K-P suffers as govt, police lock horns

Extortion, targeted killing, blasts multiply as power play between bureaucracy, top cop continues

Extortion, targeted killing, blasts multiply as power play between bureaucracy, top cop continues. PHOTO: INP

PESHAWAR:
Bombs, assassinations and fear have become the backdrop as politics takes centre stage.

Are the people more concerned about the region’s security status? Yes. Are they alone in this state of dissatisfaction? No. The powerful trade and business communities as well as the chief executive of the province, Chief Minister Pervez Khattak, are demanding a paramilitary solution. A solution which Khattak put to words through a letter addressed to the federal government. He asked for the deployment of rangers on the boundaries between Fata and K-P.

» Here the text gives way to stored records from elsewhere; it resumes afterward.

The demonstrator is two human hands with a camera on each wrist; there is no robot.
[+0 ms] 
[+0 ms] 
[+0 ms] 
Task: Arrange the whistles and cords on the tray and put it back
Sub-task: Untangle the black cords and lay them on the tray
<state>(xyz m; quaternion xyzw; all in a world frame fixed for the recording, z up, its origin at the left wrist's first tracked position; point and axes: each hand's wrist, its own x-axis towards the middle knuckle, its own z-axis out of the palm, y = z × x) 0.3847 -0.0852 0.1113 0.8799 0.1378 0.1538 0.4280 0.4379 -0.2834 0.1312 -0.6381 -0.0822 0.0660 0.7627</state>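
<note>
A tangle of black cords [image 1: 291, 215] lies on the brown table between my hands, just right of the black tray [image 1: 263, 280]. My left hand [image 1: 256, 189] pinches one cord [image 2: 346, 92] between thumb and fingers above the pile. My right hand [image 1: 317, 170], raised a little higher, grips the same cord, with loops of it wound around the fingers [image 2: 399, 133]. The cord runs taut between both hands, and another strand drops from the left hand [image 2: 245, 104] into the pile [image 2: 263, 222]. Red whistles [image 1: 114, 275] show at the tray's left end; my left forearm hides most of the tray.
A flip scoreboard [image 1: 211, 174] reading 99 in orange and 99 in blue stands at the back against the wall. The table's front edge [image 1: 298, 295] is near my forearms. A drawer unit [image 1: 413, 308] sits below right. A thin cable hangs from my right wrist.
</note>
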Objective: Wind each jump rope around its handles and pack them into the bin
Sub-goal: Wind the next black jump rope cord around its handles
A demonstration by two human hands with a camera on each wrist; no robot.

Yet this demand has not come across as a plain desire to pad security. Not when the bureaucracy and IGP Nasir Durrani butting heads over the demarcation of power and police reforms.

Violence in Khyber-Pakhtunkhwa and adjoining Federally Administered Tribal Areas keeps bringing into question the ruling party’s election manifesto which claimed to depoliticise the police force.

The rising tide

Even if Operation Zarb-e-Azb destabilised militant networks in Miranshah and Mirali in North Waziristan Agency, even if most militants have slipped away to Afghanistan or other parts of Pakistan, terrorism is by no means over. Militants mark their presence frequently in Waziristan, be it an army captain’s death among four killed in Shawal or the abduction of nine FATA Development Authority employees from Toi Khulla, Wana.

K-P is no less volatile – senior trader Haleem Jan was gunned down in broad daylight in Qissa Khwani on February 9, a botched car check near the airport left a woman dead after a guard opened fire on March 6, a Frontier Corps soldier was found shot dead in his car on March 10 and on March 11 an army colonel was killed by armed assailants, also in the middle of the day on a very busy Ring Road. All these people were killed in the provincial capital.

These target killings come with a side of choreographed attacks in adjoining cities—with less security—such as the ones on Bacha Khan University in Charsadda or the NADRA office in Mardan, and more recently, the attack on Shabqadar courts. All death tolls were in double digits.

All this while, traders, businessmen, industrialists, doctors—you name it, the profession is up there—are being extorted. Phone calls asking for millions precede the inevitable grenade attack – it would seem after guns, grenades are being sold like candy.

In the years gone by, target killing was considered the mainstay of sectarian violence. Now it’s a disease, infecting all of K-P. If Peshawar is not enough to go by, we can see Swat where over a dozen have fallen victim in a month.

The Baboo-effect


Going back to the estrangement between bureaucracy and K-P’s top cop at CPO, the last few weeks have seen the struggle for power go from closed doors to public podiums.

Reports have emerged of heated arguments between the two in official meetings. And even as Khattak told the media in his native Nowshera that the clash was a run-of-the-mill disagreement, Durrani took to the stage and spoke of enemies who “in the garb of a friend” were bringing into doubt the capability of the police to fight those the public was being made to fear. The IGP on separate occasions has also been reported to have expressed resentment over a reception held by officials in Malik Shaheed Police Lines to honour his would-be successor.

Tall claims by lofty folks

All this while, the public, defined as common by the annals of history, is the loser. To say the people of K-P have suffered for over a decade has started to sound like a cliché but it has always been true.

Pakistan Tehreek-e-Insaf Chairperson Imran Khan might like to believe the police in the region he indirectly governs is depoliticised because the government was told to not interfere. But instead of believing reports that all is well, he would be in a better position to assess if he met ‘the common man’ coming out of a police station.

As far as I and others around me can see, nepotism and favouritism are still in play in police postings and transfers. We have the right to question why or how the one time honest, talented, neutral and competent police chief has now become “incompetent” in letters written against him by the Baboos.

If the people and politicians irrespective of their political identity and their stakes are voicing the same concerns and are suggesting ways to tackle deteriorating law and order, then their voice should be heard. But all their hue and cry is going unnoticed.

It all harks back to the Great Game; the war against the former Soviet Union on the bloodied soil of the Afghans, which eventually cannibalised its own nationhood as others came and went, the latest withdrawal the US-led allies. Pakistan and its closest border of K-P and Fata were used, willingly, as a launching pad for wars innumerable, the country’s geopolitics trumping its local policy.

The region is far from stable, not even close to it as the US pulls away from its ally Saudi Arabia. But for now, starting from K-P and Fata, the country needs to prioritise its people first.

The government and the police need to be at the same table with the same agenda – securing its people, common or uncommon.

Published in The Express Tribune, March 14th, 2016.